We set the wind up alarm clock along with the alarm on our phones, just in case the battery runs down. You never know about these phones sometimes. The lamps are blown out and we get to bed between 6:30-7:00 p.m. each night.
Now this isn’t a typical day for just any off gridder, this is a typical day for me. There are many people who live in an off the grid home who are so far off grid they have no power source, no generator, no computer, no phones. They’ve made a lifestyle choice, just as we all do.
There are many people who live off grid with solar, wind, hydro, generator and any combination of these power sources. The definition of off the grid is simply not being tied to any public works or utilities. That’s it. There are different degrees of living off grid as there are different degrees of homesteading. Life is relative to you and your journey, your choices.

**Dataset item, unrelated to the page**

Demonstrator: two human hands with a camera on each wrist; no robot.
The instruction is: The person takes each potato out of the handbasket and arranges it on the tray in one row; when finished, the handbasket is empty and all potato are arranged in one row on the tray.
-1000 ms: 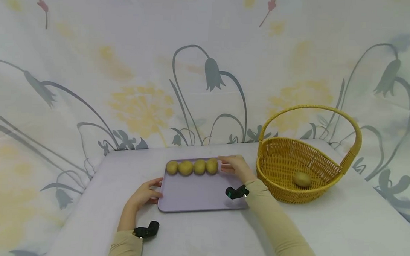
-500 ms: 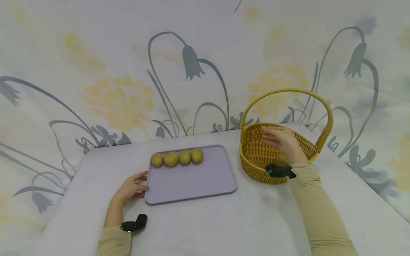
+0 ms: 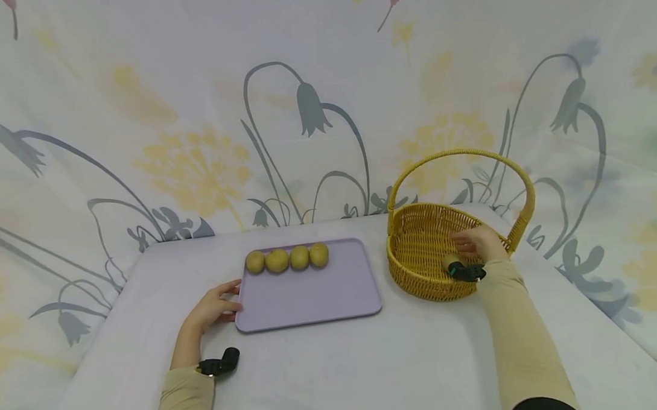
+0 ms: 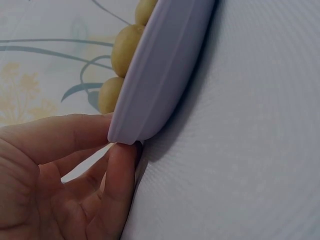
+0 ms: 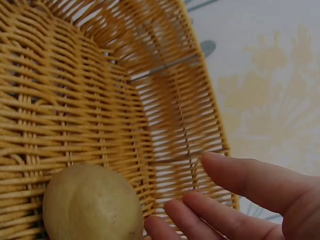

Decide what you want, how far off grid you want to go and take steps to get there. You may want to take baby steps and adjust as you learn how to live off the grid. As someone who went from on grid life to an off the grid home over night, I can tell you, it’s a challenge.

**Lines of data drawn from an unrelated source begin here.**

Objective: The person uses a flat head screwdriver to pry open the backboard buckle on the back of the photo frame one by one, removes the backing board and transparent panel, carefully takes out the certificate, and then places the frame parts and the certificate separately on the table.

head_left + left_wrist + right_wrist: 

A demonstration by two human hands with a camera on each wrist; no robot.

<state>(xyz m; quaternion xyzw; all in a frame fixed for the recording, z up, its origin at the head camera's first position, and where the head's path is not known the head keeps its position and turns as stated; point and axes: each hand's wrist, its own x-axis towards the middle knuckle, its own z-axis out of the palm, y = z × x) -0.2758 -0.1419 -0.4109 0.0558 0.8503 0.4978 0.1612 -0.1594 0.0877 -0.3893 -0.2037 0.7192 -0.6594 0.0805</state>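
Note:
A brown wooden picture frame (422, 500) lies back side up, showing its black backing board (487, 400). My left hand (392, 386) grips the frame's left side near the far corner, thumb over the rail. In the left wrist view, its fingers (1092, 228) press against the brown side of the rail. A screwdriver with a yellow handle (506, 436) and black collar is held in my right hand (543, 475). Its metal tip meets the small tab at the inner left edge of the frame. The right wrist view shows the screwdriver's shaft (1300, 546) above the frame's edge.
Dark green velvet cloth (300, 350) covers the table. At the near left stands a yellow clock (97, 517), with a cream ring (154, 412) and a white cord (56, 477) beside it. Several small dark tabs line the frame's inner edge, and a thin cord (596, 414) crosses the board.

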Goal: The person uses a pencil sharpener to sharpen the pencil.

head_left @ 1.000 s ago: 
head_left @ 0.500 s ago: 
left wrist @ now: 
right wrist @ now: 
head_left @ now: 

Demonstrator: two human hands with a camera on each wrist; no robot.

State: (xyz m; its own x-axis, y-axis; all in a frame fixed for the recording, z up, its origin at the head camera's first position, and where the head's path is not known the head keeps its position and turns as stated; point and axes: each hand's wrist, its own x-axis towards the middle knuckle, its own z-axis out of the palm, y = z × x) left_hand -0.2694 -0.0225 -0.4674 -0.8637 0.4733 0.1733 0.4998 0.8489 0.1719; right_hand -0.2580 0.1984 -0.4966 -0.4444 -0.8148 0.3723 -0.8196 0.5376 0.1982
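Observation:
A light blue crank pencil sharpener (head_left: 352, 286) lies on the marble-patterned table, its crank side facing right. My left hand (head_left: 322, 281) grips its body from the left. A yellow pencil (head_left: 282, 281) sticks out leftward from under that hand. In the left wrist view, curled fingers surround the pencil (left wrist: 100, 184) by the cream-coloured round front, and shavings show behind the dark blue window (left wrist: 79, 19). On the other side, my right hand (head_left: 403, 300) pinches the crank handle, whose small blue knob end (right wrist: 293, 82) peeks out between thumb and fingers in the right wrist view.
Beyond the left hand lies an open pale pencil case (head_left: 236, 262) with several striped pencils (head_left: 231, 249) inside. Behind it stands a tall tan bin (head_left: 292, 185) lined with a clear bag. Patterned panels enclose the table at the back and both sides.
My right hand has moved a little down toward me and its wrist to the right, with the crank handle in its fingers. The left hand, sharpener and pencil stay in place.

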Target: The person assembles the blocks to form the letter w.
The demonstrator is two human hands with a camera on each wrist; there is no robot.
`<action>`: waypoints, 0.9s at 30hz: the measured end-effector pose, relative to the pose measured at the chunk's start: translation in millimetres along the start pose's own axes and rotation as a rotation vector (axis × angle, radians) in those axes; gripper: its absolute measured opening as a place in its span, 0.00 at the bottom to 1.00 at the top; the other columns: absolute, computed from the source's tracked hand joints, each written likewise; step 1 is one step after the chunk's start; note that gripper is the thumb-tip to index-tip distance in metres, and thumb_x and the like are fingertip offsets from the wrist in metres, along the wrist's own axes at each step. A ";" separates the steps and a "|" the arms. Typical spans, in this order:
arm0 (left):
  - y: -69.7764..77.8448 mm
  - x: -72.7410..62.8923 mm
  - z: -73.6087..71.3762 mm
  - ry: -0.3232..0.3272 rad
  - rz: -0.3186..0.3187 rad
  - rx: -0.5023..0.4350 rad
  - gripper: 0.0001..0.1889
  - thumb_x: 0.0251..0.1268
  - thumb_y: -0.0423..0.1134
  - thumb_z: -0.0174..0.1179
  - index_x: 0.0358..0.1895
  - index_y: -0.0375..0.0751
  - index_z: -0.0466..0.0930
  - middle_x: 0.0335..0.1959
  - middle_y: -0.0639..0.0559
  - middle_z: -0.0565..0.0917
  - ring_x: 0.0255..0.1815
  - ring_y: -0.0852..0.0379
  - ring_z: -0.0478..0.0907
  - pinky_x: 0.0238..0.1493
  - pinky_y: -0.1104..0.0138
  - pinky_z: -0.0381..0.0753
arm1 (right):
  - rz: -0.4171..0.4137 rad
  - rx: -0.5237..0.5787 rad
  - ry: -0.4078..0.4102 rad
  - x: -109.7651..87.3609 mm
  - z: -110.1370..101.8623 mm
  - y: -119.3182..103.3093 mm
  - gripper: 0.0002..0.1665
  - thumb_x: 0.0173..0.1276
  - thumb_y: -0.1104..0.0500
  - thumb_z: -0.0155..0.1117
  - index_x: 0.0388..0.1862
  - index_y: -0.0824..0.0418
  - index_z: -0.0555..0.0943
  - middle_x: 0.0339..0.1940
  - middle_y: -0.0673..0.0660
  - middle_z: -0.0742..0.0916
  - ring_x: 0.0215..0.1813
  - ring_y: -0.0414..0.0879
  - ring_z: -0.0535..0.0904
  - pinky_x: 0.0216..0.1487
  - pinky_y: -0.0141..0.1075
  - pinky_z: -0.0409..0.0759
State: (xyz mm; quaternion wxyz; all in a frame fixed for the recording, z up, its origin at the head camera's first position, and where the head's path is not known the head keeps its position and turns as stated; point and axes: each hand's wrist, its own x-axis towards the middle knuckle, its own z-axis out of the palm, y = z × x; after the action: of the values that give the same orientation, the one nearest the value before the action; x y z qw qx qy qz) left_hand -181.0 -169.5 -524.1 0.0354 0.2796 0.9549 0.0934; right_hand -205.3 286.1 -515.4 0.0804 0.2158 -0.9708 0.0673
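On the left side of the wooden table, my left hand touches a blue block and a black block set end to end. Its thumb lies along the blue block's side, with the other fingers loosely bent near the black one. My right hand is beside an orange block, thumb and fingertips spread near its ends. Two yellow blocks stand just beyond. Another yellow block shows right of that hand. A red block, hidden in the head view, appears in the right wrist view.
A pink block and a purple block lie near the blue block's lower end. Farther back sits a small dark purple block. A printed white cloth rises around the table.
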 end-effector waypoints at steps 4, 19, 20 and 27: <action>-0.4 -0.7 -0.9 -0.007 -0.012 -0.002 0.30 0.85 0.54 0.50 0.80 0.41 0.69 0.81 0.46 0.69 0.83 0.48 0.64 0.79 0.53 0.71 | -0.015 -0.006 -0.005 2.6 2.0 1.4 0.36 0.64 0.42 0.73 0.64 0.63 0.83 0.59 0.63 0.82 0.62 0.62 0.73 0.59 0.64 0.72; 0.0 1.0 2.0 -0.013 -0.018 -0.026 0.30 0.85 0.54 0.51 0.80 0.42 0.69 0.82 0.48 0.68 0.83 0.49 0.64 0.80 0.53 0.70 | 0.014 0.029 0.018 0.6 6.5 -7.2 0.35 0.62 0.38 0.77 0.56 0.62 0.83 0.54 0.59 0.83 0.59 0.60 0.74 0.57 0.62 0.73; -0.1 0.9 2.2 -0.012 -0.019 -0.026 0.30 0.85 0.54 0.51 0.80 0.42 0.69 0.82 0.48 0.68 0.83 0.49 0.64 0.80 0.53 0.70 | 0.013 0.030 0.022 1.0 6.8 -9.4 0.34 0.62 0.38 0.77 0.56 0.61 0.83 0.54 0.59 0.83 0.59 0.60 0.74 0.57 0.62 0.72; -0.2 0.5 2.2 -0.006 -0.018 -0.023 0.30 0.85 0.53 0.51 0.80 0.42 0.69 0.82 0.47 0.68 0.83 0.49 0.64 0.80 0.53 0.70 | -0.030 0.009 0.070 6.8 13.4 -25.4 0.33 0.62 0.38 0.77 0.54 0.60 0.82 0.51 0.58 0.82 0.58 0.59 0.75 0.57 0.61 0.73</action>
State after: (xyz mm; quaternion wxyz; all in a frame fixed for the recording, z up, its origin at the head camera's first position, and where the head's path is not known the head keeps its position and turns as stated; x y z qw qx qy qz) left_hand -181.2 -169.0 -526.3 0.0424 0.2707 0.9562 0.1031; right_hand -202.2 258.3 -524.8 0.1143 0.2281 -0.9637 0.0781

The biggest challenge for me was learning to live without electric lights and running water. I hardly miss the lights at all now. Running water is still a challenge for me. Hauling water, keeping track of how much you use, how you use and when you use the water requires a total mindset change from simply turning on the tap with no thought to the sun, weather or how much is going down the drain.
Am I happy with this lifestyle? Yes, there’s a freedom attached to it which cannot be understood unless you experience it. When we’re on our own homesteading land will we be off grid? Yes. We will hopefully have running water. I will feel like a queen. We’ll have to decide between solar, wind, hydro, generator or the combo that’s right for our location. Being tied to the grid is something we just don’t want on our homestead.
Is there still an outhouse in my future? Who knows!
Do you live in an off-the-grid home? How far off grid are you? Please share your tips and experiences with us.